I’ll be the first to admit: You’ll have a better time being a successful dog trainer if you spend less time on training dogs and more time on being a salesperson or an administrative assistant.
The thing that I loved to do, the thing that I fully intended to spend the rest of my life doing, wasn’t what I thought it was.
And so, I added dog training to the graveyard of abandoned professions.
I’m constantly being presented with a lesson that doesn’t seem to ever stick: these jobs don’t require or celebrate creativity.
Before dog training, I was a manager for a retail chain, playing puppeteer. I took pride in making sure that everyone was cared for, their veneers polished and their emotional strings untangled. And then I found that, in caring about how people were treated, I was holding up productivity. Puppets were replaceable, I was told, so I need not have worried. We could just buy new ones.
Before that, as a salesperson, I tried my hand at acting as I pretended not to be the anxious, introspective hermit that I was. I was so convincing that I fooled even myself. Turns out, it’s not actually important to be a well-informed, friendly expert that members of a community come to rely on. If I could just hang out with the customers for half the time and encourage them to buy twice the number of products, that’d be plenty.
And even before that, I was barely on track to graduate high school. I could just sense that all my creativity would have to be laid down, like a bouquet of roses before a tombstone, to pick up the mantle of productivity for pay.
I craved the high, the satisfaction, that I once felt when I was a (mostly) carefree kid with a pencil and a piece of paper in front of me.
A Promising Child
Julia Cameron, author of The Artist’s Way, asserts that we are every one of us artists.
She claims that we’re gifted with innate creativity and, somewhere along the way, we lose that creativity. Life finds a way to diminish us, if we let it, and we’re left worse for wear because of it.

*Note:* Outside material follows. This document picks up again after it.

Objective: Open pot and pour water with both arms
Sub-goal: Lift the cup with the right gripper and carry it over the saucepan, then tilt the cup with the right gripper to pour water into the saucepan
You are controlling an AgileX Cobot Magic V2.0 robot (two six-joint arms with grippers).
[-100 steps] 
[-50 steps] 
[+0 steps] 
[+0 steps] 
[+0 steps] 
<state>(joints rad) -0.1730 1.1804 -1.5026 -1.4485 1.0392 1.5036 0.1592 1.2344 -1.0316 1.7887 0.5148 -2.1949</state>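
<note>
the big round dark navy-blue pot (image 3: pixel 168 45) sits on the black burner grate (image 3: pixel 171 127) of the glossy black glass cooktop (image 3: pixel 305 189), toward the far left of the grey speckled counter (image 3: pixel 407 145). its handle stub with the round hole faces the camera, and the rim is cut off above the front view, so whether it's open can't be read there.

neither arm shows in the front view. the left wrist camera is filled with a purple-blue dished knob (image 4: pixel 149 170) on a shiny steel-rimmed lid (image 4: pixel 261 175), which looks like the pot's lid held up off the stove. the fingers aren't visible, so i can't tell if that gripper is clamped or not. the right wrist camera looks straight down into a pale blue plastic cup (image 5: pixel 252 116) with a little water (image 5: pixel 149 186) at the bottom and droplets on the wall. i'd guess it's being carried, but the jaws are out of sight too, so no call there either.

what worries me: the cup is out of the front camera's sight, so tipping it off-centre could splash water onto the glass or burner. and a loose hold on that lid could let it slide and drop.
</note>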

Cameron compares that creativity that everyone innately has within them to a child. That Inner Child needs taking care of, pampering, and attention. That resonates with me.

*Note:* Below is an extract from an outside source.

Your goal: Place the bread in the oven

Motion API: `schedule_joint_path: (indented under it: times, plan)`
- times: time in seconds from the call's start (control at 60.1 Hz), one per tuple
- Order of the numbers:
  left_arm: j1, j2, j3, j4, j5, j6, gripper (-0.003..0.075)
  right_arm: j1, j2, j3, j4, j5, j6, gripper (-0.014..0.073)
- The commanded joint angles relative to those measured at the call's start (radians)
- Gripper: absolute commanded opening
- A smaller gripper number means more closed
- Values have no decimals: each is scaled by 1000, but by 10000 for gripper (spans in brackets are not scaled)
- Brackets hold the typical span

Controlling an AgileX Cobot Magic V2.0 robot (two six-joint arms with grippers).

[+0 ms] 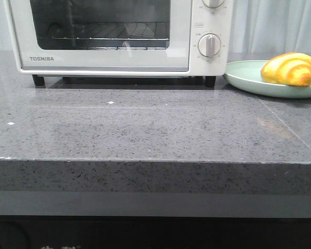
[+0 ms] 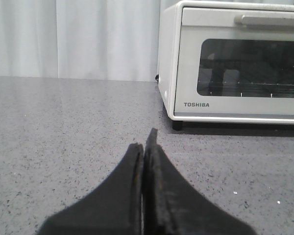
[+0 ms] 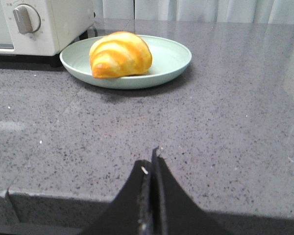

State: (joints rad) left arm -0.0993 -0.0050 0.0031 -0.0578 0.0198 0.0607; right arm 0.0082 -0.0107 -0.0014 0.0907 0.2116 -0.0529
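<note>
The bread (image 3: 120, 55) sits on the pale green plate (image 3: 172, 58) just right of the oven (image 1: 119, 36), whose door looks closed. Both the left gripper (image 2: 146, 147) and right gripper (image 3: 152, 164) are pressed closed on nothing, low over the counter (image 1: 145, 129). The door probably needs opening first, with the bread then gripped gently across its middle.

On my feed, the bread (image 1: 290, 69) shows glossy golden yellow banded with orange-brown stripes, resting on a pale green plate (image 1: 249, 82). The oven (image 1: 114, 59) is white with grey "TOSHIBA" lettering, a dark glass window, black feet and off-white dials (image 1: 209, 45) ringed by fine grey markings. The countertop (image 1: 145, 129) is dark grey stone, speckled black and flecked white. Behind it I see a white pleated curtain (image 2: 73, 39). The left gripper (image 2: 144, 147) and right gripper (image 3: 152, 164) are both matte black.
</note>
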Motion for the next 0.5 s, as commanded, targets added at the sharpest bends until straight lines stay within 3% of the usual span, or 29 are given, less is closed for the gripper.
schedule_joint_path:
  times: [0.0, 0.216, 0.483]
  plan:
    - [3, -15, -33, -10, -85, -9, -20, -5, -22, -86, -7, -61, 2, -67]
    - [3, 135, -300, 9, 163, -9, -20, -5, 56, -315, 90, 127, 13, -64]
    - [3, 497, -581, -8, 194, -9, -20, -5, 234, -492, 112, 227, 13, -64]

I can’t help but feel some jealousy any time I see a child creating an entire universe from scratch, uninhibited by the creative blocks that we all experience on a daily basis. They’re able to tap into something that eludes most adults. They lack self-consciousness, and so they allow themselves to create unimpeached.
I used to make trading cards with my best friend back in middle school. They were modeled after the popular trading card games that we were enjoying at the time. We wanted more of them, so rather than lament about not having the money to buy them, we just made our own. We drew them all out on flimsy printer paper and created entire rulesets from scratch.
I have a hard time imagining myself ever having spent any time at all doing something like that. It’s been so long that it feels like I’m watching a clip from a movie about someone else’s life when I try and remember those days.
Deep within the recesses of my mind, I see a child spending days doing nothing but illustrating, like someone possessed. I’m ashamed to admit that I’ve been ignoring that child for years now.
He’ll be happy to know that I intend to take him out of the basement that I’ve been keeping him in. He’s deserving of sunlight.
That’s partly what this blog is about. A creative outlet to allow my Inner Child to exist in a universe of his own making.
I have no way of knowing what will come to pass. Smarter, harder working, more passionate people than I have failed on the artist’s journey.
I’m hoping that all this discomfort will be followed by that professional fulfillment that we’re all seemingly hungry for. And, even if that doesn’t ever happen, then that’d be ok too.
I’ll always have writing, even if it turns out to be a mistress rather than the life partner that I’m looking for.
That’s at least one thing I don’t see myself ever giving up again. I’ve tried the whole “not an artist” thing. Turns out, life isn’t any easier when you’re keeping yourself in the dark.